The Southington resident was honored to know the program was created especially for people like him, a Vietnam War veteran who was drafted and fought overseas from 1966 to 1968.
Plainville’s Barque Eagle Sea Cadets, including about 30 local teens, helped attendees to their seats. Handing each a program as they entered the auditorium, the youth asked women and some of the elderly guests, “May I escort you in?”
“It makes me feel honored to support those who fought for our country,” 16-year-old Jonathan Gonzalez said.
He is the third child in his family to go through the Cadets, a community service-oriented organization that teaches youth leadership and is often the precursor to military service.
“These kids are a patriotic group,” Barque Eagle commanding officer Lt. Stephen Smith said.
“We’ve been doing this for six or seven years now,” he added of the concert. “It’s a good experience for them to perform on stage.”
New Britain’s Marine Corps League Hardware City Detachment also took part. Commandant James Morris stepped up to the Sea Cadets to thank them for their participation.
“You look great and it shows a great deal about our future to see you here,” Morris told them.
His goal for the concert was to honor all veterans for their service, but also to recognize the difficulties faced by Vietnam-era veterans in particular.
“Hopefully through this, it makes the public more aware that freedom isn’t free,” he explained. “These guys didn’t get the welcome home the first time, tragically.
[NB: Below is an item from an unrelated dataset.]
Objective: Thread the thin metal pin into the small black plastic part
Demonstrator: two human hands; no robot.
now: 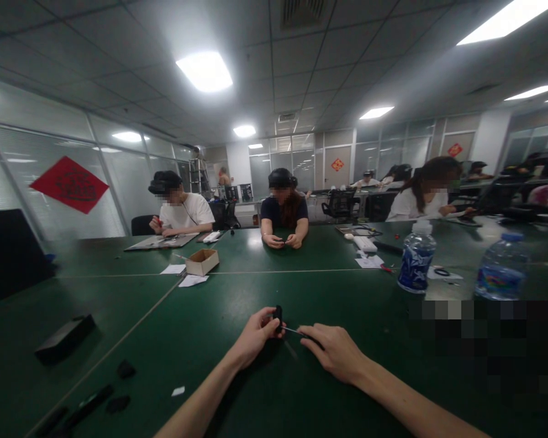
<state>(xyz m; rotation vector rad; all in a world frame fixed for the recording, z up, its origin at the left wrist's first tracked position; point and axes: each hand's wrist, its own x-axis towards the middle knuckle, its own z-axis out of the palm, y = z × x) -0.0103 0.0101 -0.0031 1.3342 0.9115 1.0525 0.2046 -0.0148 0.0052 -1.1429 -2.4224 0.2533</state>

And some of them paid the ultimate price.”
Plainville Wind Ensemble Executive Director Kathleen Marsan greeted the audience, thanking all for attending.
“We have prepared an afternoon of music we hope will do justice to those who served our country,” Marsan said.
Musicians began partnering with CCSU’s Department of Veterans Affairs in 2005, when the first concert took place. Veterans Affairs Coordinator Chris Guttierrez is thrilled the collaboration has continued almost 15 years later.
“It’s a great program,” he said.
In between patriotic works that included “The Star-Spangled Banner” and John Williams’ “Summon the Heroes,” Hartford HealthCare staff presented Vietnam vets commemorative lapel pins authorized by the Department of Defense.
This was followed by the world premiere of “Righteous Among the Nations” by Jane Russel Bate, from Cheshire. She dedicated the piece to Nicholas Winton, who rescued 669 Czechoslovakian children from the Holocaust. He kept his heroic deed secret for 50 years, until a scrapbook discovered by his wife was finally made public.
State Rep. William Petit Jr. also took the stage to narrate Robert Shelton’s “The Message on the Rock.”
Award-winning vocalist Latanya Farrell closed out the show with Lee Greenwood’s beloved song, “God Bless the U.S.A.”